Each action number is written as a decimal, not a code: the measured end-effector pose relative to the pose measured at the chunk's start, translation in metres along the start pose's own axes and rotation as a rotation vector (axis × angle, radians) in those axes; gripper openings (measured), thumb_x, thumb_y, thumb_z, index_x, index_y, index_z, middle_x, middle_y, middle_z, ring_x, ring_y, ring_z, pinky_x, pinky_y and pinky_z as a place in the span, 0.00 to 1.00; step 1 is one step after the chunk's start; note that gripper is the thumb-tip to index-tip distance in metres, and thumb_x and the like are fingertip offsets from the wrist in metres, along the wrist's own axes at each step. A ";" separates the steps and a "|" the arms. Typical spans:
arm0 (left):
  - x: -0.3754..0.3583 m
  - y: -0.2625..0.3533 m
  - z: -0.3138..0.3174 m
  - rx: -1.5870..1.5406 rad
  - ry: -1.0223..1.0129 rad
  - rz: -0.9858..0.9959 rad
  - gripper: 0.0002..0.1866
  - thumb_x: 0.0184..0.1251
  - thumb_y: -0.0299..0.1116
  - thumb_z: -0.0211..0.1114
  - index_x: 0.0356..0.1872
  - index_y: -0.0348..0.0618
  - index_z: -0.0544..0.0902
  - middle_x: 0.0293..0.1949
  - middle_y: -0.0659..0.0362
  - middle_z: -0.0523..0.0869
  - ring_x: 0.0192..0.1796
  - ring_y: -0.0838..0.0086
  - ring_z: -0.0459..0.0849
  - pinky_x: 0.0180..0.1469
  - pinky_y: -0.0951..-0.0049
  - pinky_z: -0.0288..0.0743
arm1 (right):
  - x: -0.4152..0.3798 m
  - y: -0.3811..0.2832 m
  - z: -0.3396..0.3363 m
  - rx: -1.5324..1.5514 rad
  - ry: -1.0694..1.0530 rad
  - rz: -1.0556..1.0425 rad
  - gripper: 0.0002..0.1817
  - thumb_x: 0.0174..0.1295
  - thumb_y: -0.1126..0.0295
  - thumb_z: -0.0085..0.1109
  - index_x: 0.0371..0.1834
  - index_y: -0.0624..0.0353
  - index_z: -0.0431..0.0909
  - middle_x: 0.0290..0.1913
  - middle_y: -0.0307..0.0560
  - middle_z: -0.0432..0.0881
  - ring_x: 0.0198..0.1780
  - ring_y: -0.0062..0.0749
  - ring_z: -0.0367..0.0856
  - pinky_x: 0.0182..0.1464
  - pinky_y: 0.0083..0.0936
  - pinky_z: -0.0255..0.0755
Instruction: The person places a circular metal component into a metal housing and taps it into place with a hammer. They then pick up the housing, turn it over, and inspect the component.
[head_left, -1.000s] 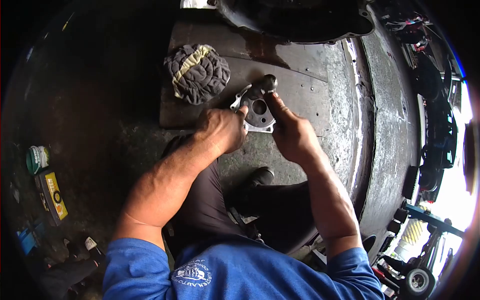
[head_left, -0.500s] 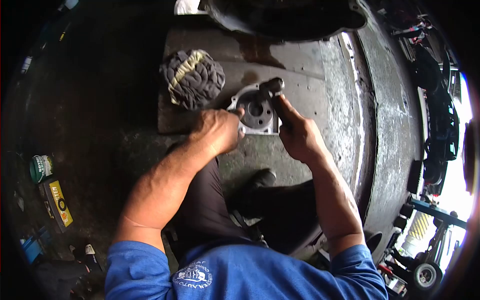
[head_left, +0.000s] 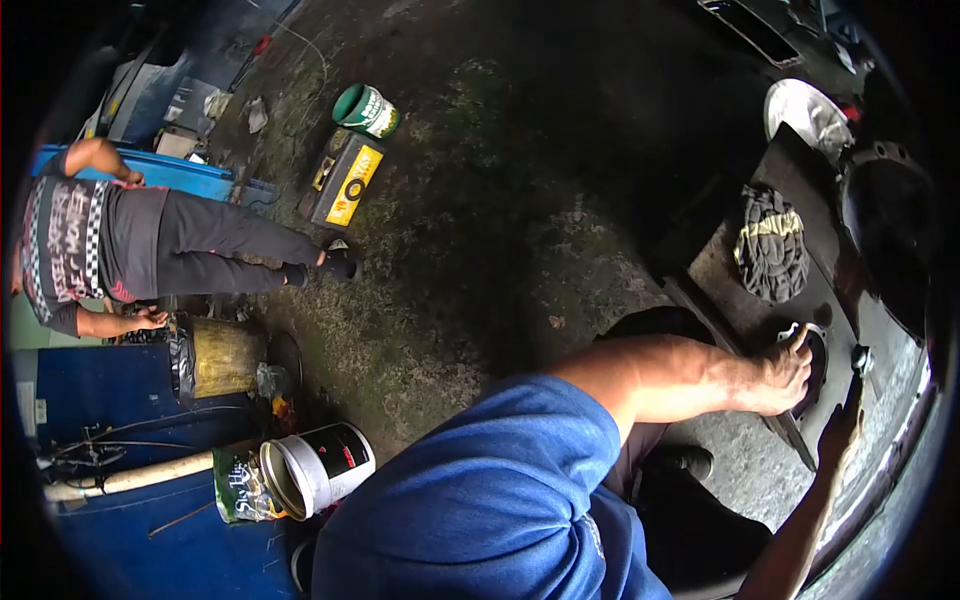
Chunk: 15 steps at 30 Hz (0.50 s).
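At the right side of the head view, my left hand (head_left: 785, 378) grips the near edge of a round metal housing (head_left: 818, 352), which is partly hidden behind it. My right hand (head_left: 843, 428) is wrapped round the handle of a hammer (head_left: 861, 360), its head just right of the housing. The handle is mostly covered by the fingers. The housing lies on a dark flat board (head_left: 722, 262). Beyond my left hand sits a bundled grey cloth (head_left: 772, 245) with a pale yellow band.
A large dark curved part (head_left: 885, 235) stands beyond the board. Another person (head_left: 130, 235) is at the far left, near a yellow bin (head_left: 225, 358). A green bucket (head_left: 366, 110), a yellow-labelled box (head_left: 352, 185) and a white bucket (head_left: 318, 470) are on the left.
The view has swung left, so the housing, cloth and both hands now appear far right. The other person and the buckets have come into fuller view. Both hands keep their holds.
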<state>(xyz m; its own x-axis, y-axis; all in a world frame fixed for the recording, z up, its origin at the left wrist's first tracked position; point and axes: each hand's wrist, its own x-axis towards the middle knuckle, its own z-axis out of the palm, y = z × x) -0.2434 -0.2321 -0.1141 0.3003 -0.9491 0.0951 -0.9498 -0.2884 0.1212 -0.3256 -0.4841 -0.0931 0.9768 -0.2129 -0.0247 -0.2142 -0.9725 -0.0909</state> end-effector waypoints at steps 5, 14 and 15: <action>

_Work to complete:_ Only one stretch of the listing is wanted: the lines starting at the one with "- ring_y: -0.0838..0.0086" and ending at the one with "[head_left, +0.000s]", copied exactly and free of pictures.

_Reply to the task:_
  - ring_y: -0.0838..0.0086
  - ring_z: -0.0459..0.0849
  - pinky_x: 0.0180..0.1469
  - pinky_y: -0.0951..-0.0049
  - pinky_z: -0.0288..0.0743
arm1 (right):
  - x: -0.4152..0.3798 m
  - y: -0.3811..0.2832 m
  - z: -0.3396..0.3363 m
  - rx: -1.5324..1.5514 rad
  - ry: -1.0694..1.0530 rad
  - rz: -1.0556..1.0425 rad
  - gripper: 0.0002..0.1817
  - thumb_x: 0.0174..0.1295
  - thumb_y: -0.1126..0.0295
  - thumb_z: -0.0085..0.1109
  - index_x: 0.0371..0.1834
  - index_y: -0.0624..0.0353
  - index_z: -0.0431..0.0909
  - middle_x: 0.0290..0.1913
  - middle_y: -0.0307..0.0560
  - middle_z: -0.0432..0.0881
  - ring_x: 0.0198..0.1780
  - ring_y: -0.0062..0.0749
  - ring_z: -0.0367..0.0856
  - pinky_x: 0.0182..0.1464
  - pinky_y: 0.0083..0.0936
  - pinky_z: -0.0255..0.0755
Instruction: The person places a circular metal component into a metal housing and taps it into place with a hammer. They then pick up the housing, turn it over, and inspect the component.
[head_left, -1.000s] 
[head_left, -0.500s] 
[head_left, +0.000s] 

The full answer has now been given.